### Task directions:
Only the number is wanted: how many lines in the material below contain "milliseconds".

### Records supplied:
■ ■ ■ ■ ■ ■ ■

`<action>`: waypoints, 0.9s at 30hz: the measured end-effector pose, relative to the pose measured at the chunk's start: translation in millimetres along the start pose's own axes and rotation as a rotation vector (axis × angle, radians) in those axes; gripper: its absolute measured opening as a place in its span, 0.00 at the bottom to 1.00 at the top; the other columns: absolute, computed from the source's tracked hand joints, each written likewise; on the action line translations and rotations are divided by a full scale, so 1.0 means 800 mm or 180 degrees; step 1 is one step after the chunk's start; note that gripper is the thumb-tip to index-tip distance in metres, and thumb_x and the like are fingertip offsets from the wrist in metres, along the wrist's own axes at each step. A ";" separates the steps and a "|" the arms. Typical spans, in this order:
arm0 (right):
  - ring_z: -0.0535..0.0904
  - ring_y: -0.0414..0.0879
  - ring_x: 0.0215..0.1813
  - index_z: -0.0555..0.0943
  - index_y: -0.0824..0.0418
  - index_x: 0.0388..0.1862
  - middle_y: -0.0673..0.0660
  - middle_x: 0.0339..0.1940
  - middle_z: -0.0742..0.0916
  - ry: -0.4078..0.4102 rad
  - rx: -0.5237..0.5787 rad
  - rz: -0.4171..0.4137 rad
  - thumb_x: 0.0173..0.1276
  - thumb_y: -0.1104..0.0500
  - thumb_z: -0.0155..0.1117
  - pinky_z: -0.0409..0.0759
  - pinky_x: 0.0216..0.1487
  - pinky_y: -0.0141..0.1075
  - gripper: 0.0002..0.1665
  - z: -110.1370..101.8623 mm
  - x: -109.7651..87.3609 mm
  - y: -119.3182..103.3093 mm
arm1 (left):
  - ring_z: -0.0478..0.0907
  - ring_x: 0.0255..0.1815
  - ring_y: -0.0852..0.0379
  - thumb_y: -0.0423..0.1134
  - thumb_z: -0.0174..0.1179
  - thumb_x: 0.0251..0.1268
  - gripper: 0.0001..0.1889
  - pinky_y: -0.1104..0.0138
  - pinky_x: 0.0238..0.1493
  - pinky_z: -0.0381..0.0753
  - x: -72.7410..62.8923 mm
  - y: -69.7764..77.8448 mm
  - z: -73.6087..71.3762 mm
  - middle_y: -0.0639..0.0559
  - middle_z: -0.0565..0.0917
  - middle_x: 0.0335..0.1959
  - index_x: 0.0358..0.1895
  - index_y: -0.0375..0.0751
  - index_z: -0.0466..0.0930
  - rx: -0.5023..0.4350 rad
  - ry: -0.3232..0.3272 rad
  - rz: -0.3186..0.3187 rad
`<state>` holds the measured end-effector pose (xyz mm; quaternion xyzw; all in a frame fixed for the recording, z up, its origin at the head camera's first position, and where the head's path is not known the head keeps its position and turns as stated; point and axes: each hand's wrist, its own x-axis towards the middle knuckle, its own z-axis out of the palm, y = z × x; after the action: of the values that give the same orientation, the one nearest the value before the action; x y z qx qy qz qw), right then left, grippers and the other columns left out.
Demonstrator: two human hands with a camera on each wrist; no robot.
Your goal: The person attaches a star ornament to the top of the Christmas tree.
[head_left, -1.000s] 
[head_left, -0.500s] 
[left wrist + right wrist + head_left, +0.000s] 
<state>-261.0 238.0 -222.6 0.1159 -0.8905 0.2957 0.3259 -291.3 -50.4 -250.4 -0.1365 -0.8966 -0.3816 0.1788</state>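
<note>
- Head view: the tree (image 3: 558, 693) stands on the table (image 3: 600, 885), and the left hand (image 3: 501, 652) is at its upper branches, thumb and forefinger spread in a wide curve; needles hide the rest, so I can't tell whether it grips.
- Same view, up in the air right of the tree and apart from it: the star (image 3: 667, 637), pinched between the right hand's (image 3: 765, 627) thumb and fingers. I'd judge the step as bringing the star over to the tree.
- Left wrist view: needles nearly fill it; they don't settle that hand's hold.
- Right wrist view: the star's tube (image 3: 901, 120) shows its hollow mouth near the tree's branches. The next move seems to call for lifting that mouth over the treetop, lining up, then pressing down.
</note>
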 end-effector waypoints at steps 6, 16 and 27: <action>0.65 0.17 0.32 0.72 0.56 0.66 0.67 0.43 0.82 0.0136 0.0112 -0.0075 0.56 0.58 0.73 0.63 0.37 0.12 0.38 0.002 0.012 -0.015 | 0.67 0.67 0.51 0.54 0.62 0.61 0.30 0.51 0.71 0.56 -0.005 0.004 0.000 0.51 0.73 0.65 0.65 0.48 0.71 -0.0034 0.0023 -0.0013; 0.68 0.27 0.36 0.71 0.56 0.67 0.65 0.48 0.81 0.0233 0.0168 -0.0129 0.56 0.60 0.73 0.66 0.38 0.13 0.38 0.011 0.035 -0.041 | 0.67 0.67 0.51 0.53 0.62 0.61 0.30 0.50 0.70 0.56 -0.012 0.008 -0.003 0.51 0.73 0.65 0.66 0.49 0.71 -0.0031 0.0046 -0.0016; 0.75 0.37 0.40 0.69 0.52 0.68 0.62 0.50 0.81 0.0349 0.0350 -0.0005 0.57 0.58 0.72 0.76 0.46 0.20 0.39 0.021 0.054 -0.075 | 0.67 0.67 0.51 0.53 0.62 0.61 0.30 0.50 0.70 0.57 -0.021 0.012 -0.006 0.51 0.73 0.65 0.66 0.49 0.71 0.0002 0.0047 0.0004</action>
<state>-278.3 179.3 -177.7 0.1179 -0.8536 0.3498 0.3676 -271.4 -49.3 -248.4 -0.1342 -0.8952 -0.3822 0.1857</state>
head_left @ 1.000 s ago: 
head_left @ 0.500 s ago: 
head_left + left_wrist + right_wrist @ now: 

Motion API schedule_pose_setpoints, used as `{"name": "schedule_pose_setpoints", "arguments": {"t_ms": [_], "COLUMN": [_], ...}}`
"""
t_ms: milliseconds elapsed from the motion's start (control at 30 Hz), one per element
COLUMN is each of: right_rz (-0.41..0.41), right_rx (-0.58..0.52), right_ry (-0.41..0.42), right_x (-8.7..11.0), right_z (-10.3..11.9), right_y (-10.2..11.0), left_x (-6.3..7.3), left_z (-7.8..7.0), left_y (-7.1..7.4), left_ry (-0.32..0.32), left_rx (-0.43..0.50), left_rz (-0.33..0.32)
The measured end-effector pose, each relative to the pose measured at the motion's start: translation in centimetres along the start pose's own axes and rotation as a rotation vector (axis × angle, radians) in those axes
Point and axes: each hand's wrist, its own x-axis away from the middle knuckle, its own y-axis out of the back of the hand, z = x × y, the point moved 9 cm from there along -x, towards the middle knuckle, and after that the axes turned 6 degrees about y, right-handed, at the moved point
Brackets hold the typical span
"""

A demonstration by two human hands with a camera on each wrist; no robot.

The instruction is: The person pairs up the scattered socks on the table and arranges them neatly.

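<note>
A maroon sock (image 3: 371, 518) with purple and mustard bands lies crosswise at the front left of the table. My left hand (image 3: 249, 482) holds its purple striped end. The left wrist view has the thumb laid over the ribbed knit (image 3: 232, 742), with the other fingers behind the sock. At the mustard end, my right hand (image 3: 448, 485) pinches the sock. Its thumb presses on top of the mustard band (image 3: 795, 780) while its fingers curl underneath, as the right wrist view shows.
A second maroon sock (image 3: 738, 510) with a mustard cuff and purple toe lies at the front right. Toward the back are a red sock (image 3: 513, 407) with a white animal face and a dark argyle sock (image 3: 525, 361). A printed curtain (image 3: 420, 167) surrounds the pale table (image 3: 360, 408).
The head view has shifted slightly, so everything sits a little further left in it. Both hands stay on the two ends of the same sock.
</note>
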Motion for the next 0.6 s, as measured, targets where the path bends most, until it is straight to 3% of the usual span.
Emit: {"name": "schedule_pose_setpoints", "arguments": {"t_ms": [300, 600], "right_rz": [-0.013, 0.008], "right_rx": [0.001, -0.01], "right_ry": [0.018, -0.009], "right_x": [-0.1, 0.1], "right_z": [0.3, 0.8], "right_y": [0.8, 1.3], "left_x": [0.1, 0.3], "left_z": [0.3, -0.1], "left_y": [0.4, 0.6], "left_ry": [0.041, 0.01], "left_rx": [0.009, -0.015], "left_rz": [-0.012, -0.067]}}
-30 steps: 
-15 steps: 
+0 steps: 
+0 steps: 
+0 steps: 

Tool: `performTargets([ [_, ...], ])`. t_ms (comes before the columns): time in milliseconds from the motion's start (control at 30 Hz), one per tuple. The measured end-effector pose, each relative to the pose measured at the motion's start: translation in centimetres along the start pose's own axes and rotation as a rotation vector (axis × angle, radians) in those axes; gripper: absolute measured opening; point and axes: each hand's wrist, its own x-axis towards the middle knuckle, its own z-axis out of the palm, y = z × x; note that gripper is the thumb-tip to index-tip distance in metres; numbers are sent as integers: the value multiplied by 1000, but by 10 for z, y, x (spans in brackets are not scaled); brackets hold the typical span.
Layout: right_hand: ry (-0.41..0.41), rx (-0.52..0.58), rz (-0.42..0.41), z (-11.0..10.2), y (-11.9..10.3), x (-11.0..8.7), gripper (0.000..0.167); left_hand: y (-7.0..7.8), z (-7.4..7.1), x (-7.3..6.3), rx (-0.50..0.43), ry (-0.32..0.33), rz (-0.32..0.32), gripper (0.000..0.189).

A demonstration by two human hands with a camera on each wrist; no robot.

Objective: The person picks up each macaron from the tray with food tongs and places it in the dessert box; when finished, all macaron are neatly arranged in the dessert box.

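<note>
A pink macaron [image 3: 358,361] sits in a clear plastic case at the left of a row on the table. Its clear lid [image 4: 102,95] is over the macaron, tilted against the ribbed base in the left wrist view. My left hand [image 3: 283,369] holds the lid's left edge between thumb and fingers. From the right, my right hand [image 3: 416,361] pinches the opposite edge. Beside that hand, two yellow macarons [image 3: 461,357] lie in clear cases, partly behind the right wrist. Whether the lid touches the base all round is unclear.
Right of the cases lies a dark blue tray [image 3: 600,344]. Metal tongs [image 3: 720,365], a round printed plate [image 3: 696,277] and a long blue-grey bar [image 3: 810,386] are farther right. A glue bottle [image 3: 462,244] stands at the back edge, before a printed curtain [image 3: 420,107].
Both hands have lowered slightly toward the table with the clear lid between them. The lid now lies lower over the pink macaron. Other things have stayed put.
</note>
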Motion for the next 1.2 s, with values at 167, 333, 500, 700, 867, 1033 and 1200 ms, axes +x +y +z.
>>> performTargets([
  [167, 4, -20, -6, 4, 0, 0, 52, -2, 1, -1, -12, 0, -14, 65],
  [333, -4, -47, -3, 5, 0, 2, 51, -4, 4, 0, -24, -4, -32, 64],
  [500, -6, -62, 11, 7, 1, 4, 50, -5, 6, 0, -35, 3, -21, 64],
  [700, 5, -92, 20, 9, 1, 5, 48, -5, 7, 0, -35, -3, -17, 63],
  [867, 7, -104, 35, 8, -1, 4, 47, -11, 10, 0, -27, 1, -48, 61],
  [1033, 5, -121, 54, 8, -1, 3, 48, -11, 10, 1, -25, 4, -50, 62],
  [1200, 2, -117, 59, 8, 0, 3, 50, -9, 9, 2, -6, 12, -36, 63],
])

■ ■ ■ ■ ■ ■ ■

### Answer space:
2